I know it sounds weird but I have a friend who wants me to design a coffin table. Anyone know where to find some basic design ideas? Thanks!


----------



## Tony B (Jul 30, 2008)

Start with a shovel


----------



## GeorgeC (Jul 30, 2008)

Are coffins any specific shape.

Get him to sketch an idea of what he wants and then make your build to drawing and see if he likes it.

G


----------



## Creedog (Jan 19, 2009)

i bet you he wants something like this

http://www.halloweencoffins.com/toe-pincher-coffin.jpg


----------



## mmtools (Aug 21, 2008)

This book should help....
http://www.rockler.com/product.cfm?page=5016&filter=coffin


----------



## pcouch1123 (Jan 19, 2009)

*Thanks!*

Thanks for all of the great ideas. I think I have a great start now. I will post pics as I get going.:thumbsup:


----------



## TexasTimbers (Oct 17, 2006)

pcouch,

I have a knock-down casket that is about 90% finished that is a prototype for a business idea we were pursuing. I don't know if we will ever have time to pick it back up. My point in telling you this is to let you know we did a plethora of research on this subject. It draws you in once you start digging. Ha, that was an accident. 

Let me give you one very important piece of advice and that is to check your particular state requirements as to the maximum size of the coffin. When it comes time to use it, if it is even a hair over the max width, height, or length, the cemetary will either charge the family an exhorbitant fee, or more likely they will force them to purchase one of their "approved" (i.e. $$$ka-ching!$$$) caskets. And then they will tack on all sorts of fees to "transfer" the body.

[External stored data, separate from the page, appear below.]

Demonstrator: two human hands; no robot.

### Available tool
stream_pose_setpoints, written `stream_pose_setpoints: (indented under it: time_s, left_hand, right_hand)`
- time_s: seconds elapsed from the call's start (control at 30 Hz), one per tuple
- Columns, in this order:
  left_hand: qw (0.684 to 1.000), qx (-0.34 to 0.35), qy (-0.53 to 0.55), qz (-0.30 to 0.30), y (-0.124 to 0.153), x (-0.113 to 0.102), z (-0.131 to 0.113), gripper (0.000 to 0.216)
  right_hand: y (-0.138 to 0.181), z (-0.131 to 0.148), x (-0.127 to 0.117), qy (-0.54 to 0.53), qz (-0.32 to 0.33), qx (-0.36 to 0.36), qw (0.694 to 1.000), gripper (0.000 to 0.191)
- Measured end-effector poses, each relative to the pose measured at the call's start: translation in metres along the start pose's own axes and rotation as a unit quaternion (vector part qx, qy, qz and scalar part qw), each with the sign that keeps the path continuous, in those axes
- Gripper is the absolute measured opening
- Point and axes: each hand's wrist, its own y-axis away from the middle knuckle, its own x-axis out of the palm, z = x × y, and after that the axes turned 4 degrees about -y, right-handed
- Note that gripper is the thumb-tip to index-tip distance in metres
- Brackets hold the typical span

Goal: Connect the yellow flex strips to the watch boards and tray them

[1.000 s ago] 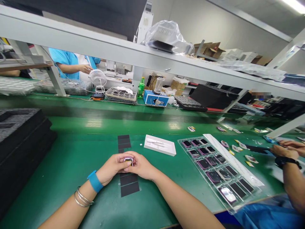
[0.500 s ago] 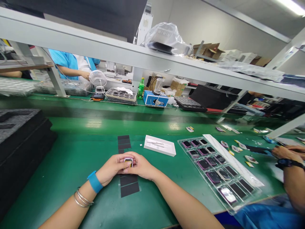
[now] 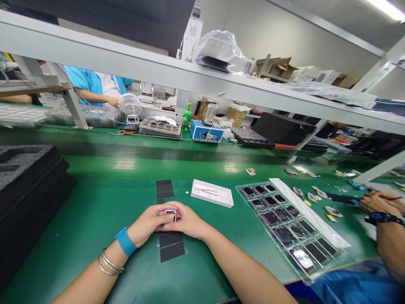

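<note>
Together, the left hand (image 3: 153, 217) and the right hand (image 3: 188, 219) grip a small case (image 3: 170, 215), nearer the wearer than the white box (image 3: 210, 201) and left of it. The case is a rounded square with a pale, smooth rim and yellowish parts inside; fingers hide its sides and underside. Beneath the hands runs a flat strip of matte black panels (image 3: 172, 252), its middle covered. The box is shallow and rectangular, holding thin metal tweezers (image 3: 209, 190) and specks too small to tell. Right of the box, a clear, ridged plastic tray (image 3: 284, 249) carries glossy dark screens. Far left of it, grainy black foam (image 3: 34, 202) is cut off at the edge. All rest on a shiny green bench (image 3: 95, 202).
</note>
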Motion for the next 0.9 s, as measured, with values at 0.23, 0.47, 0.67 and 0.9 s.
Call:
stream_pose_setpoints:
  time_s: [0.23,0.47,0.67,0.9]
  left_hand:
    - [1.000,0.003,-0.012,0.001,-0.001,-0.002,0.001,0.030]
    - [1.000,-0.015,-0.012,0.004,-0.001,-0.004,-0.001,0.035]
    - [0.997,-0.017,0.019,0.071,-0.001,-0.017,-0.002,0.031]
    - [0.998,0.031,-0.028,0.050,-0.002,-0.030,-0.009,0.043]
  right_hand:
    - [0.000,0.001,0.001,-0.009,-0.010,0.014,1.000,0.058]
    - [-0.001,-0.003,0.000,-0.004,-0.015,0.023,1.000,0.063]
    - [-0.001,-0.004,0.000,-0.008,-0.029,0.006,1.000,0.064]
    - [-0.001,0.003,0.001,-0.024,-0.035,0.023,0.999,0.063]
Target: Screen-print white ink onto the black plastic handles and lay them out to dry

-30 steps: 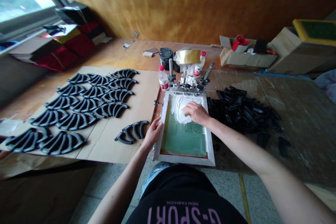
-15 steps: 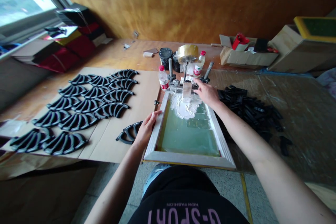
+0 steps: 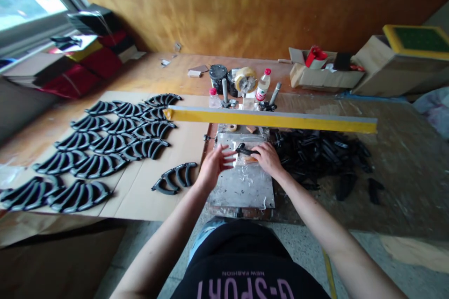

Most states now have laws which require funeral homes to allow families to buy what is usually called a "basic package" or something similar, and it consists of renting the building and that's about it. They cannot force you to buy their casket, their printing, their coordianting a military burial etc. they cannot even force you to have the corpse imbalmed, did you know that?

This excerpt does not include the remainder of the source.